Он говорил взволнованно — чувствовалось, что его переполняет наивная и гордая радость. Как и его отец, он удивительно легко увлекался и умел отыскивать в своих поступках повод для самолюбования. И, как отец, он не умел разобраться, где кончались его корыстные побуждения и начиналось великодушие. В эту минуту он сам был готов поверить, что им руководила самоотверженность. Он очень нравился самому себе; он был до того доволен собой, что глаза его увлажнились.
— Двадцать новеньких долларов в месяц, что ты скажешь, плохо ли это, а?
Роза-Анна повернулась к сыну — медленно, нерешительно, словно не желая слишком быстро согласиться с тем, что ей внезапно открылось. Свет дугового уличного фонаря заливал тот угол комнаты, где она стояла. Лицо ее выглядело землистым, вместо глаз — два темных пятна.

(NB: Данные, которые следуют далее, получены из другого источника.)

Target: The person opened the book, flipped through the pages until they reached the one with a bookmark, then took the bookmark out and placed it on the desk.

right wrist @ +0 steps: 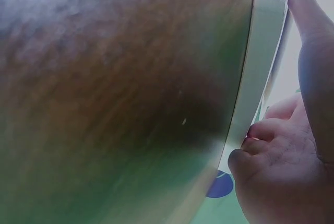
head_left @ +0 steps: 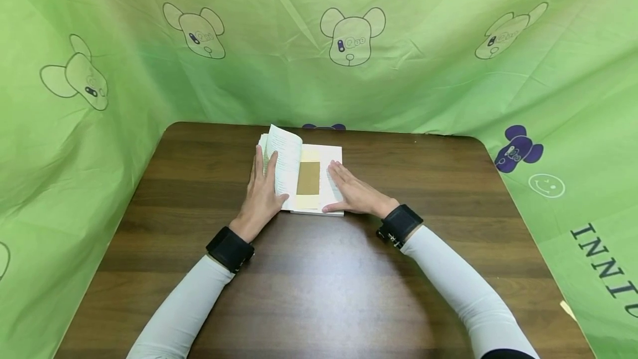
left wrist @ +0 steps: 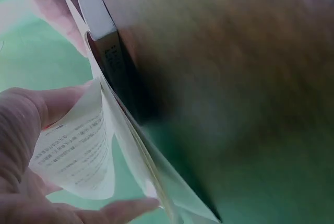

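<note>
A thick white book (head_left: pixel 333 153) lies spread on the table, with a raised, curved leaf of printed pages (head_left: pixel 286 151) on its left side. My left hand (head_left: pixel 260 190) rests against those left pages, fingers straight and spread, thumb near the lower inner part. In the left wrist view, a printed page (left wrist: pixel 78 153) bows up beside the left hand's thumb. A brown rectangle (head_left: pixel 308 178) shows on the pale yellow strip of the exposed page. My right hand (head_left: pixel 359 191) rests on the right page, fingers straight, with the book's thick page block (right wrist: pixel 249 72) beside it.
The brown wooden table (head_left: pixel 329 287) has rounded far corners. A green curtain (head_left: pixel 279 87) with cartoon mouse heads hangs behind it and along both sides. Black bands (head_left: pixel 230 249) circle both wrists. A small pale piece (head_left: pixel 567 310) is at the right table edge.
</note>
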Tool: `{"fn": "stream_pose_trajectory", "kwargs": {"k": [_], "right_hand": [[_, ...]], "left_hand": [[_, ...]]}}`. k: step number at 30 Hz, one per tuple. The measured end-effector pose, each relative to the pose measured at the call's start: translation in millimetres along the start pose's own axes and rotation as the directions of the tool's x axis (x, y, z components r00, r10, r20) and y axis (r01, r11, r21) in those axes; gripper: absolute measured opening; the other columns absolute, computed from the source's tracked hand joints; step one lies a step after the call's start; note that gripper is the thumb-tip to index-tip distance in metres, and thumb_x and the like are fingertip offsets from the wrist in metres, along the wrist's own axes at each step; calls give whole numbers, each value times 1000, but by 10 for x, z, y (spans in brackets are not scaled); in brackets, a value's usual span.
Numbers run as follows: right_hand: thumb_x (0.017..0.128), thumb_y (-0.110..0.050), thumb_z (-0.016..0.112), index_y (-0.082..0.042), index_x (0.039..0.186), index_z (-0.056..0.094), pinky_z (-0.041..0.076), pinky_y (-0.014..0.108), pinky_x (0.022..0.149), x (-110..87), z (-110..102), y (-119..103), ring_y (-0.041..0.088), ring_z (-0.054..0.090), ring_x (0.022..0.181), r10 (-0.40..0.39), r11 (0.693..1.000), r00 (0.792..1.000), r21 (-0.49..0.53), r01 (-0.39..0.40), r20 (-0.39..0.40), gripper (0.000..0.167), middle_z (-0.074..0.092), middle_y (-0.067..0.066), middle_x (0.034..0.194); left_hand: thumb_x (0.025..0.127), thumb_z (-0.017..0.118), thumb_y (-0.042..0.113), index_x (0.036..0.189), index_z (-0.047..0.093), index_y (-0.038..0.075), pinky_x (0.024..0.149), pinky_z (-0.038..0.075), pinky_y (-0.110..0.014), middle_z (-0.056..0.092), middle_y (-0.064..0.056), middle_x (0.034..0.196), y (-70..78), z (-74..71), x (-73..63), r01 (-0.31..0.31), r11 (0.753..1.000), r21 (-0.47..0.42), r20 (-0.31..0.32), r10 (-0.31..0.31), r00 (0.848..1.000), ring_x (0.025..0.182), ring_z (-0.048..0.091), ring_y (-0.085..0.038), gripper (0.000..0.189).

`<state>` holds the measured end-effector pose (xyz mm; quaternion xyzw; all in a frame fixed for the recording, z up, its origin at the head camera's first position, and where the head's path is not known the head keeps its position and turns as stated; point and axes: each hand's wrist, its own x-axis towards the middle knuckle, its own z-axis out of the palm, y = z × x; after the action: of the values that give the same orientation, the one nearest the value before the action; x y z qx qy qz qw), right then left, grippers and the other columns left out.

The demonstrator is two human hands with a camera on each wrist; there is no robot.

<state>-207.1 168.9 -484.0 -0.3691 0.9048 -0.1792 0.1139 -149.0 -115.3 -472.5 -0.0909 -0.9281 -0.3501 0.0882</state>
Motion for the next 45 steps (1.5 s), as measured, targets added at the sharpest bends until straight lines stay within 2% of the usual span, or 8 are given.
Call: {"fn": "stream_pose_trajectory", "kwargs": {"k": [4, 11, 16, 20, 27, 34, 39, 45], "right_hand": [[93, -55, 77, 9, 166, 11, 12, 48, 131, 3, 2, 3, 38, 4, 164, -2, 1000, 1000, 0, 2, -3, 117, 4, 30, 174], [93, -56, 78, 8, 166, 12, 12, 48, 131, 8, 6, -5, 37, 4, 164, 10, 1000, 1000, -3, -11, -5, 117, 5, 29, 174], [92, -56, 78, 8, 166, 13, 12, 48, 131, 12, 2, -14, 38, 5, 163, 13, 1000, 1000, 0, -13, -5, 118, 5, 28, 174], [92, -57, 79, 8, 166, 13, 12, 48, 131, 12, -17, -15, 37, 4, 164, 12, 1000, 1000, 2, -12, -6, 118, 6, 29, 174], [91, -57, 79, 8, 166, 14, 14, 49, 130, 1, -9, -9, 38, 6, 163, 13, 1000, 1000, -6, -13, -11, 118, 6, 29, 174], [92, -57, 79, 8, 166, 14, 14, 48, 130, -5, 3, -17, 38, 5, 164, 12, 1000, 1000, -9, -12, -5, 118, 6, 29, 174], [92, -57, 78, 7, 166, 14, 13, 49, 130, -4, 0, -18, 38, 5, 164, 16, 1000, 1000, -8, -16, -4, 117, 6, 29, 174], [92, -56, 78, 8, 166, 15, 13, 49, 130, -1, 4, -7, 38, 5, 164, 16, 1000, 1000, -10, -16, -5, 117, 6, 29, 174]], "left_hand": [[77, 93, 2, 163, 36, 4, 116, 30, -74, -2, -21, 177, -14, -40, -2, -38, 994, 100, -30, 41, 999, 163, 6, -43, 104], [77, 96, 14, 139, 65, 0, 122, 15, -75, 36, -23, 168, -69, -108, -3, -66, 968, 243, -30, 76, 997, 161, 23, -37, 71], [81, 91, 33, 126, 72, -3, 125, 15, -70, 46, -25, 161, -143, -194, -16, -36, 963, 266, 10, 34, 999, 160, 27, -37, 60], [86, 86, 34, 124, 76, -2, 123, 19, -71, 52, -24, 157, -194, -244, -36, -42, 958, 284, 70, 23, 997, 157, 33, -40, 54], [92, 79, 28, 129, 73, -3, 123, 28, -64, 65, -23, 142, -215, -219, -69, -48, 952, 301, 187, -9, 982, 144, 52, -42, 49], [98, 73, 36, 138, 68, -1, 92, 57, -63, 63, -25, 145, -188, -214, -130, -1, 956, 293, 240, -73, 968, 124, 65, -50, 54], [99, 71, 46, 142, 62, -5, 96, 55, -61, 58, -29, 148, -161, -218, -147, 1, 955, 298, 278, -88, 957, 123, 64, -52, 67], [98, 68, 55, 158, 44, -4, 105, 48, -66, 45, -33, 158, -136, -219, -170, -6, 947, 320, 342, -110, 933, 139, 51, -54, 87]]}}
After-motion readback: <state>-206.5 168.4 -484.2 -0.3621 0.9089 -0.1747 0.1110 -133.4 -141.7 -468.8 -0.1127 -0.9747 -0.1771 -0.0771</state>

Растрепанные пряди волос падали ей на щеки, а губы беззвучно шевелились. Она как-то сразу постарела, и казалось, вот-вот упадет.
— Да, я понимаю, — ответила она откуда-то из бесконечной дали. — Я понимаю, почему ты пошел в армию, бедный мальчик.
Она протянула руки, но не коснулась его и продолжала жалобным, почти покорным угасшим голосом, в котором уже не было ни обиды, ни силы.
— Не надо было этого делать, Эжен. Жили же и так.